J’ai vu plusieurs orateurs tomber dans le même piège lorsque vient le temps de réaliser ce projet, et moi-même, je suis tombé les deux pieds dedans sans m’en rendre compte. Parce que nous pouvons jouer avec les mots, nous avons du mal à résister à la tentation de démystifier notre gagne-pain ou notre loisir préféré. En effet, tout métier possède son jargon technique et l’occasion est alors trop belle pour faire un peu de vulgarisation. Or, il s’agit d’une erreur monumentale! Il faut justement éviter tout jargon technique et la langue de bois qui vient avec au profit de mots simples et accessibles à tous. Ce n’est pas en vulgarisant le jargon propre à votre profession que vous allez atteindre cet objectif, mais plutôt en faisant l’effort de renoncer à tous ces mots qui vous sont familiers.

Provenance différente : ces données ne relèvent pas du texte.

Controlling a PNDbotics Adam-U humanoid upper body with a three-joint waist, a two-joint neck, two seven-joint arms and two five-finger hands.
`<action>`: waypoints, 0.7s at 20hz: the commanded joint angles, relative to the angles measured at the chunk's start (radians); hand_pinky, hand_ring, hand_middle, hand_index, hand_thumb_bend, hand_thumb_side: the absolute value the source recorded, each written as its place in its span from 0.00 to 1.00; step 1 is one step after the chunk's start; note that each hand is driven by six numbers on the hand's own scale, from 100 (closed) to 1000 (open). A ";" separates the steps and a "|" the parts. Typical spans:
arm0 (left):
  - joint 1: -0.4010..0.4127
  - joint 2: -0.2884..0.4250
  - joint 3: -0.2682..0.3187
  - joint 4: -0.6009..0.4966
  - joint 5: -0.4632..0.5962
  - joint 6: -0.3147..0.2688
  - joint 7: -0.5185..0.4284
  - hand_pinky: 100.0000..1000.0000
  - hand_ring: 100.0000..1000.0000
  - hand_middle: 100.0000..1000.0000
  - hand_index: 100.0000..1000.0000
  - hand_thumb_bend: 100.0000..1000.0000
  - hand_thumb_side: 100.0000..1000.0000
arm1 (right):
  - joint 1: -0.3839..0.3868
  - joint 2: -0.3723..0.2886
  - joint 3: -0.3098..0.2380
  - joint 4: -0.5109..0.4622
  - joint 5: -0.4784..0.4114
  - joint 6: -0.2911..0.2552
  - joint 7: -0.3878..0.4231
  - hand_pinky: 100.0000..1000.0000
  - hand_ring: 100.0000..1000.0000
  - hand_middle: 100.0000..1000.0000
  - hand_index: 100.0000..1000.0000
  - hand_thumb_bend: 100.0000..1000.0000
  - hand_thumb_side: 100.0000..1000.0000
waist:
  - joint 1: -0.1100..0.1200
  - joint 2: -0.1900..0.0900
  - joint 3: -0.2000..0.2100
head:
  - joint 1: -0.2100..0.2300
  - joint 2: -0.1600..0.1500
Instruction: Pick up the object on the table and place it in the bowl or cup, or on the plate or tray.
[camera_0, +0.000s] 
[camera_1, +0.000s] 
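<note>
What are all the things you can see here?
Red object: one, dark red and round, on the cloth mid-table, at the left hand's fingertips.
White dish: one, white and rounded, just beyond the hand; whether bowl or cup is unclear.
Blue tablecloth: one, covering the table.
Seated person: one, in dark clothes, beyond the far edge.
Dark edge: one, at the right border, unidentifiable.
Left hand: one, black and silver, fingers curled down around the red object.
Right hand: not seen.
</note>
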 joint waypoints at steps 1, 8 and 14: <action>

Je me permets donc de vous adresser le conseil suivant : pour réussir ce projet, choisissez un sujet le plus loin possible de votre travail, de vos passions, de vos passe-temps, bref, plongez dans l’inconnu. En parlant d’une chose que vous ne connaissez pas au départ, vous serez naturellement portés à choisir des mots simples, à faire des phrases courtes et à exprimer vos idées simplement pour être certain de comprendre ce que vois dites et surtout d’être compris de vos auditeurs. En vulgarisant pour vous-même votre sujet, vous le rendrez également plus accessible aux autres.

À vous maintenant de relevez le défi et de nous produire un discours genre, « full style », comme.